The study introduces NINJURIN2 as a novel target for overcoming chemoresistance in gastric cancer.

## Key findings

- NINJURIN2 and CD44 are highly expressed in chemoresistant gastric cancer cells.
- Inhibiting NINJURIN2 increases chemosensitivity in vitro and in vivo.
- High NINJURIN2 expression correlates with poor survival in gastric cancer patients.

## Abstract

The combination of epirubicin, cisplatin, and 5-fluorouracil (ECF) is widely used for gastric cancer treatment. However, cancer cells can acquire chemoresistance over multiple treatment cycles, leading to recurrence. This study aimed to investigate a novel biomarker for predicting ECF resistance and its biological roles in gastric cancer.

ECF-resistant (ECF-R) gastric cancer cell lines were established through stepwise ECF treatment. Transcriptome analysis was performed to identify resistance-related genes, which were validated in tumor organoids and in vivo models. Additionally, gastric cancer patient tumor tissues were analyzed for clinical relevance.
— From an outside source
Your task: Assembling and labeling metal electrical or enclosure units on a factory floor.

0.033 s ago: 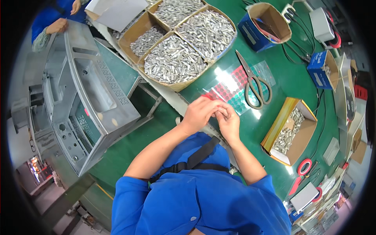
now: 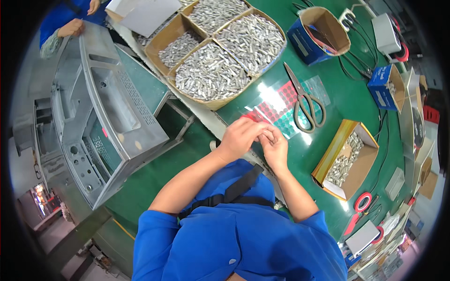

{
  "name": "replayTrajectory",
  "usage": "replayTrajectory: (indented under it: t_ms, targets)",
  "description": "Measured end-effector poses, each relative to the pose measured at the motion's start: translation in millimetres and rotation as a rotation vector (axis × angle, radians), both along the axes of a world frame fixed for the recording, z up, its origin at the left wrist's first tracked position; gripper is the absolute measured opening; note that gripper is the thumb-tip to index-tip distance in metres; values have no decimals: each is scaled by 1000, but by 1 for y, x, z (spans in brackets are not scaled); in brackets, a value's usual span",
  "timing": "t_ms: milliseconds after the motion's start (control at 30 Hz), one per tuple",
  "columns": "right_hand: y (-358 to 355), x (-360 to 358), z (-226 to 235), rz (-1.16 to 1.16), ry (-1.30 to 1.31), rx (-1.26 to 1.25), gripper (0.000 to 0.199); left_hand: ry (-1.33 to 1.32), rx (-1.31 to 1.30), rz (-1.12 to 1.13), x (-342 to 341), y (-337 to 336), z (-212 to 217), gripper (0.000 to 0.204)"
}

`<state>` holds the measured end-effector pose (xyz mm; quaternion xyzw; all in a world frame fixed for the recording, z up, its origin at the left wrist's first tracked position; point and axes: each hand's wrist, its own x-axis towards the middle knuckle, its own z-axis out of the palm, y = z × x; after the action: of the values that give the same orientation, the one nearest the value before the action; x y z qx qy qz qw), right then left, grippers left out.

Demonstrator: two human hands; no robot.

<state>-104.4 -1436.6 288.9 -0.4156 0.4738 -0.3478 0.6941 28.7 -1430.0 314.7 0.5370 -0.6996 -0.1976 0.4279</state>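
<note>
At the near edge of the green table, my left hand [image 2: 241,136] and my right hand [image 2: 273,149] meet with their fingertips pinched together. Whatever lies between the fingers is too small and too covered to make out. Just beyond them lie clear plastic sheets with red round stickers [image 2: 278,99] and green round stickers [image 2: 279,117]. A pair of scissors [image 2: 304,104] with dark handles rests across the sheets, blades pointing away from me. Past the left hand stands a divided cardboard box [image 2: 214,104] filled with small silvery cylindrical metal pieces [image 2: 211,72].
An open yellow carton [image 2: 335,151] with more metal pieces stands at right. Blue boxes [image 2: 300,41], cables, and red-handled scissors [image 2: 360,213] lie along the right side. A large grey metal housing [image 2: 112,100] fills the left, where another person's hand [image 2: 71,28] touches it.
The view has shifted very slightly. My hands keep the same pinched position, and nothing else has visibly moved.
</note>
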Motion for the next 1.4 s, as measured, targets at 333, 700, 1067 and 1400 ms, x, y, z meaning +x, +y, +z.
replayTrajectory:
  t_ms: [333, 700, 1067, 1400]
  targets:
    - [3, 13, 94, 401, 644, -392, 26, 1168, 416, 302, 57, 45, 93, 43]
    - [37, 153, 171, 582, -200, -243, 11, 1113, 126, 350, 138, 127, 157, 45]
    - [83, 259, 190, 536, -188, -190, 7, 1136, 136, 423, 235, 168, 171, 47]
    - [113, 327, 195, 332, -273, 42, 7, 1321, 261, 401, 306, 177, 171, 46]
Transcriptome analysis revealed that NINJURIN2 and CD44 were highly expressed in ECF-R cells but rarely expressed in normal gastric tissues. NINJURIN2 inhibition significantly increased chemosensitivity to ECF in vitro and in vivo. Liquid chromatography–tandem mass spectrometry identified periostin as a binding partner of NINJURIN2, mediating chemoresistance. Furthermore, VAV2 phosphorylation was markedly upregulated in ECF-R cells but was inhibited by NINJURIN2 knockdown. Clinical analysis showed that high NINJURIN2 expression correlated with poor survival outcomes in gastric cancer patients.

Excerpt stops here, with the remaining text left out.